Work instructions >>
Retype the data that follows with no alterations, please.

(Beginning of Recorded information)

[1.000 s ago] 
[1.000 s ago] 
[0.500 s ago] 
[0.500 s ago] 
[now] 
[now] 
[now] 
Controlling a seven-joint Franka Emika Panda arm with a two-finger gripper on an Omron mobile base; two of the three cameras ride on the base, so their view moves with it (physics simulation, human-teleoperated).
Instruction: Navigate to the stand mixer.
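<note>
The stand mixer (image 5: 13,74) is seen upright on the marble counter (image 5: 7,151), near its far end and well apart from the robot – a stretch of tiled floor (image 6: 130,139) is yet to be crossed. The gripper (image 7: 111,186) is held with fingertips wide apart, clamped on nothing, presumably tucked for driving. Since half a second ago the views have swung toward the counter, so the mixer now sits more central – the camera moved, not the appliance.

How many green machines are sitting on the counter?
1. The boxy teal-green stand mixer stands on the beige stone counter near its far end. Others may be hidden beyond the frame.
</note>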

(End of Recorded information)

Answer >>
[1.000 s ago] 
[1.000 s ago] 
[0.500 s ago] 
[0.500 s ago] 
[now] 
[now] 
[now] 
Controlling a seven-joint Franka Emika Panda arm with a two-finger gripper on an Omron mobile base; two of the three cameras ride on the base, so their view moves with it (physics simulation, human-teleoperated).
Instruction: Navigate to the stand mixer.
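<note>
The stand mixer (image 5: 13,74) is seen upright on the marble counter (image 5: 7,151), near its far end and well apart from the robot – a stretch of tiled floor (image 6: 130,139) is yet to be crossed. The gripper (image 7: 111,186) is held with fingertips wide apart, clamped on nothing, presumably tucked for driving. Since half a second ago the views have swung toward the counter, so the mixer now sits more central – the camera moved, not the appliance.

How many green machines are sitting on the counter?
1. The boxy teal-green stand mixer stands on the beige stone counter near its far end. Others may be hidden beyond the frame.
</note>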

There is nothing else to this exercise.